--- WHAT THIS TASK INVOLVES ---
Each line of the listing that includes the string "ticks" is to be identified and copied.

INFORMATION SUPPLIED below:

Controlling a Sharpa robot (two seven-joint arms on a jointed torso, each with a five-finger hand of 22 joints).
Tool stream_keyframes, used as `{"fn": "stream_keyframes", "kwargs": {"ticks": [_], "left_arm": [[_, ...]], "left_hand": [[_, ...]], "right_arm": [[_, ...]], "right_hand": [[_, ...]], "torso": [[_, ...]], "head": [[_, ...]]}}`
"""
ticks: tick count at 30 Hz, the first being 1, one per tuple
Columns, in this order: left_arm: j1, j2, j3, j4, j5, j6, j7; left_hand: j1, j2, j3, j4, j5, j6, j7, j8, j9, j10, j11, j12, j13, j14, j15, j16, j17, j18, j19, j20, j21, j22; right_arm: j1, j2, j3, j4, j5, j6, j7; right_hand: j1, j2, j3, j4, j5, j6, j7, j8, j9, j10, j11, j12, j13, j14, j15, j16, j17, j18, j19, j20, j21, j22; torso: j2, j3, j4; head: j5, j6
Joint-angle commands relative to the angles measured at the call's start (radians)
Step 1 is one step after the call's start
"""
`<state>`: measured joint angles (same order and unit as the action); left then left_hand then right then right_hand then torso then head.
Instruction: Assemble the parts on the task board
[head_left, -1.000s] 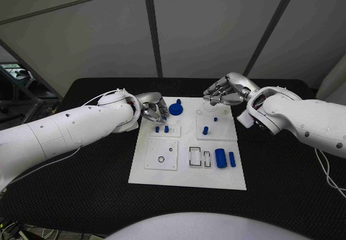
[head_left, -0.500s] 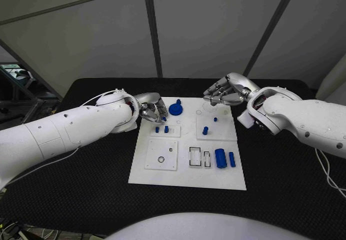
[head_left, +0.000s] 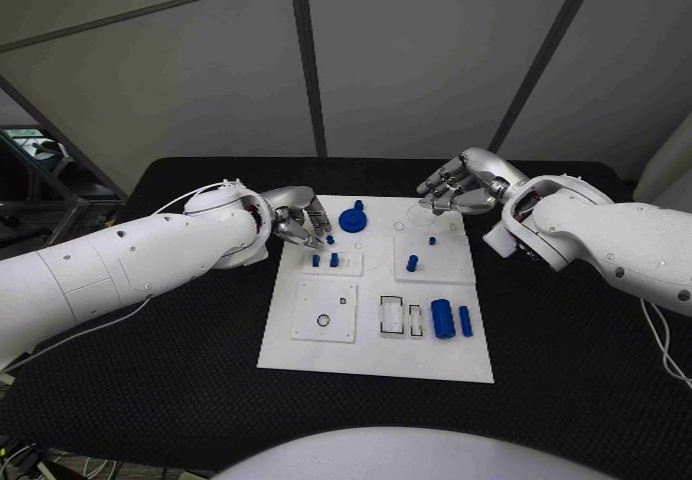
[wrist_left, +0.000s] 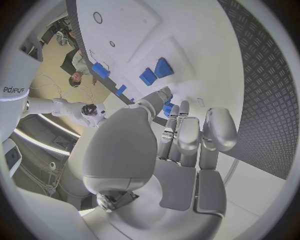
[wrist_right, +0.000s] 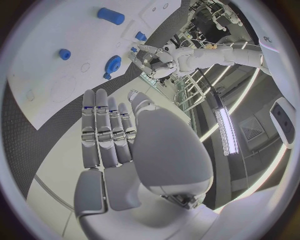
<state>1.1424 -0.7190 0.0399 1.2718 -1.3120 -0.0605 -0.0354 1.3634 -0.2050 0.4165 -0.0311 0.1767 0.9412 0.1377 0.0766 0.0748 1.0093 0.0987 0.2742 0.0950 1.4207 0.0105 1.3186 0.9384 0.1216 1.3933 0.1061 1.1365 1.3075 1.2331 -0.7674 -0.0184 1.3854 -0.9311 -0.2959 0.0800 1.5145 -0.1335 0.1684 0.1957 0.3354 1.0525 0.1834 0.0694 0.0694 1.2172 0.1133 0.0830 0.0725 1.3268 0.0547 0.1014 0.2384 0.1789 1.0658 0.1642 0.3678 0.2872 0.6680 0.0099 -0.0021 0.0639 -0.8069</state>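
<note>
Precision matters: the left hand, fingers curled on nothing I can see, hovers beside the blue gear part on the task board and should spread wide before descending; the right hand hangs empty, fingers extended.

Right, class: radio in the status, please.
Left robot hand and right robot hand hold nothing. Small blue parts on white task board. Nothing in the way.

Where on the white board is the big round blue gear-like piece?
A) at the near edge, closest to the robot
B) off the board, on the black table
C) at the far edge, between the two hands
C: the blue gear-like piece sits at the task board's far edge, between the left hand and right hand.
</note>
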Motion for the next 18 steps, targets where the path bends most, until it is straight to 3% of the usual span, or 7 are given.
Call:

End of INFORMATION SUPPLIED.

--- RESULT OF THIS TASK ---
Tool stream_keyframes, used as `{"fn": "stream_keyframes", "kwargs": {"ticks": [_], "left_arm": [[_, ...]], "left_hand": [[_, ...]], "right_arm": [[_, ...]], "right_hand": [[_, ...]], "torso": [[_, ...]], "head": [[_, ...]]}}`
ticks: tick count at 30 Hz, the first being 1, one per tuple

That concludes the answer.